Tuesday, December 29, 2015

Fifth Day in the Octave of Christmas: Moving in Peace

“Lord, now let your servant go in peace; your word has been fulfilled: my own eyes have seen the salvation which you prepared in the sight of every people, a light to reveal you to the nations and the glory of your people Israel.” – Lk. 2:29-32

I’m inspired by Simeon’s response to seeing the baby Jesus in today’s Gospel. He remained steadfast in his hope, embraced the gift of the Christ child once He arrived, and moved from a place of peace from there. How does that work nowadays though, with going back to work, school, and so forth? Yes with joys and excitements but also struggles and unresolved concerns, personal hopes from Advent still waiting to be fulfilled? What if I want to stay away from those questions for at least a bit longer?

A quote I came across recently from E’yen Gardner provides some encouragement: "Being still does not mean don't move. It means move in peace." I am at peace not because my life is all together, or because there are no challenges, or because I am not afraid. In fact, none of these are true right now, and I would be surprised if they ever were (even though I admit at times it would feel nice).

No, I am at peace because I know that I am heading towards my brightest light, that is, a fuller unfolding of Jesus within and through me; because I know He, Mary, the angels, family, friends, and so many more are by my side, guiding, protecting, praying for, and more than anything else simply being with me; because I know that I am being led, moment by moment, more completely into discovering and living out my own path; because God is sending down His love in an overwhelming downpour in so many ways that cannot and will not be stopped. This is the peace promised to all of us, so that we can echo Simeon’s words in our own way each day.
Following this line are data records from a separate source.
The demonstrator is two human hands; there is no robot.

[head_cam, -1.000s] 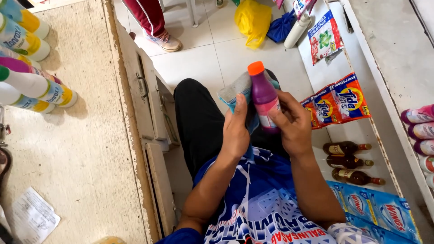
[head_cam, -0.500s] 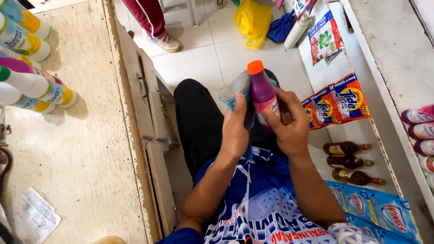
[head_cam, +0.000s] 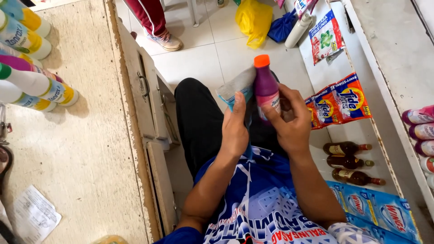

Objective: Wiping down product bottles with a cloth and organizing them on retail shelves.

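Note:
A purple plastic bottle (head_cam: 266, 88) with an orange cap stands upright in front of my chest. My right hand (head_cam: 289, 119) grips its lower body, fingers wrapped around the label. My left hand (head_cam: 235, 129) holds a light blue and grey cloth (head_cam: 236, 88) pressed against the bottle's left side. Both hands are above my lap; I wear black trousers and a blue printed shirt.
A beige counter (head_cam: 77, 149) on the left carries white and pink bottles (head_cam: 34, 83). A white shelf (head_cam: 361, 131) on the right holds orange sachets (head_cam: 341, 101), three dark brown bottles (head_cam: 350, 162) and blue packets (head_cam: 384, 212). A person's foot in a shoe (head_cam: 165, 40) and a yellow bag (head_cam: 253, 18) are on the tiled floor.
My right hand has shifted its grip slightly on the bottle, and the bottle has turned a little. My left hand and the cloth have hardly moved.

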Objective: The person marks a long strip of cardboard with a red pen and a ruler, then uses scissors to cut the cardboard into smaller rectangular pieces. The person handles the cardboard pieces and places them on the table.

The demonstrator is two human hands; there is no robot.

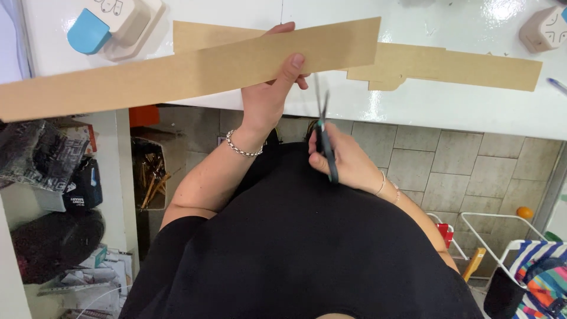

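I count two brown cardboard strips, two paper punches and one pair of scissors. My left hand clamps the nearer cardboard strip above the bench. My right hand closes round the scissor handles; the blades seem parted just beneath the strip.

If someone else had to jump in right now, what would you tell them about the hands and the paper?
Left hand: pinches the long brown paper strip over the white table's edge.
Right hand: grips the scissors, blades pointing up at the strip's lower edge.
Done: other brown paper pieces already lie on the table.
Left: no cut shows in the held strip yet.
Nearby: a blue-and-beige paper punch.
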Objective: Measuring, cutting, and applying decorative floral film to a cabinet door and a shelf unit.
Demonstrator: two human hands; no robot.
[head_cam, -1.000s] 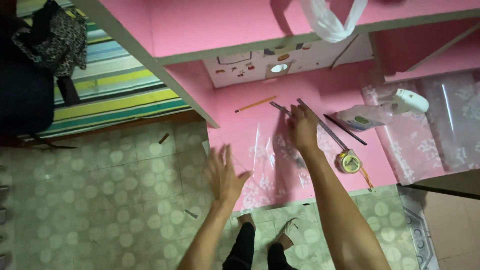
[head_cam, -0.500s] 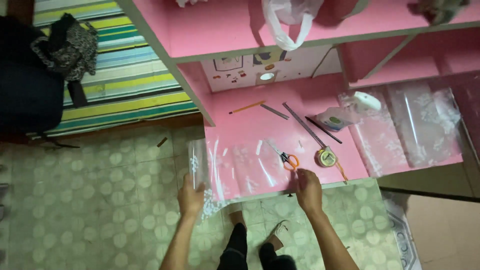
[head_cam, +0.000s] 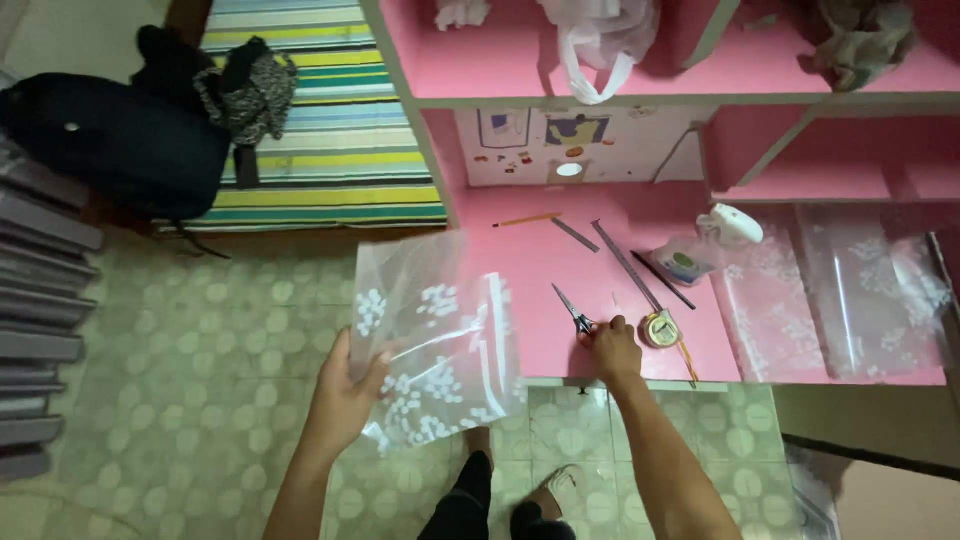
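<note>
Pink bench [head_cam: 530, 260] above tiled floor: the left hand [head_cam: 345, 395] pinches a clear plastic sheet [head_cam: 435, 335] lifted off its near left edge, uncut; the right hand [head_cam: 612, 345] closes on scissors [head_cam: 573, 312] lying there.

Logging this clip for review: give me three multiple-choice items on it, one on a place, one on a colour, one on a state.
1. Where do the scissors lie?
A. on the pink desk
B. on the tiled floor
C. on the striped rug

2. What colour is the pencil?
A. blue
B. orange
C. white

3. How is the clear sheet held?
A. flat on the desk
B. rolled in both hands
C. lifted off the desk by the left hand

Answers:
1 A, they rest on the desk by the right hand.
2 B, it shows orange on the pink.
3 C, the left hand grips its lower left edge while it hangs over the floor.
</note>
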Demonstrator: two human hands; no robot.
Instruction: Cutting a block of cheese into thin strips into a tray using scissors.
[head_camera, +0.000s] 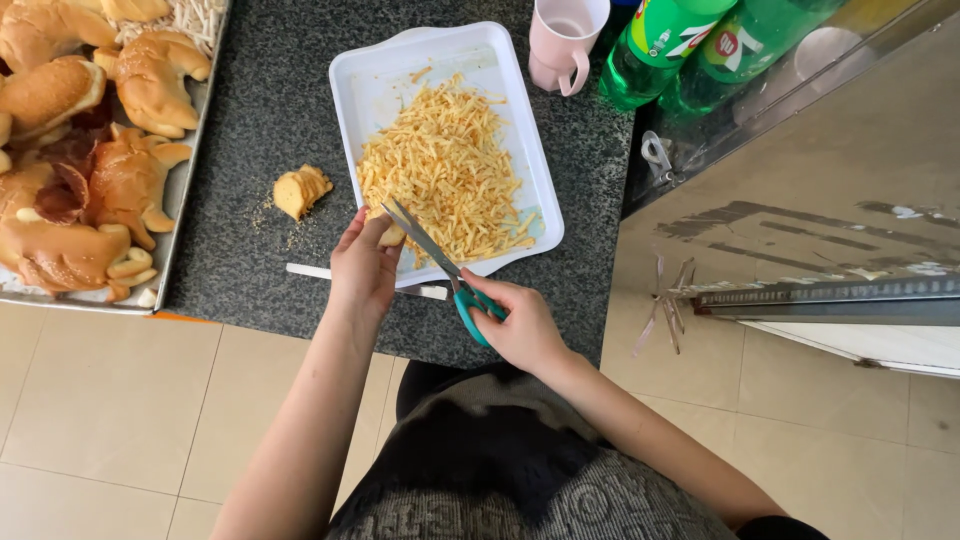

The peace that says I am more vulnerable, and so I am that much more courageous.
The peace that says I am weaker, and so I am that much more strong.
The peace that says I am more broken, and so I am that much more whole.
For it is my pieces that, offered up, are transformed into the one Piece.
And that… changes… everything.

How can I move in further peace today? How can I develop a sense of stillness in the midst of my day to day to make space for this?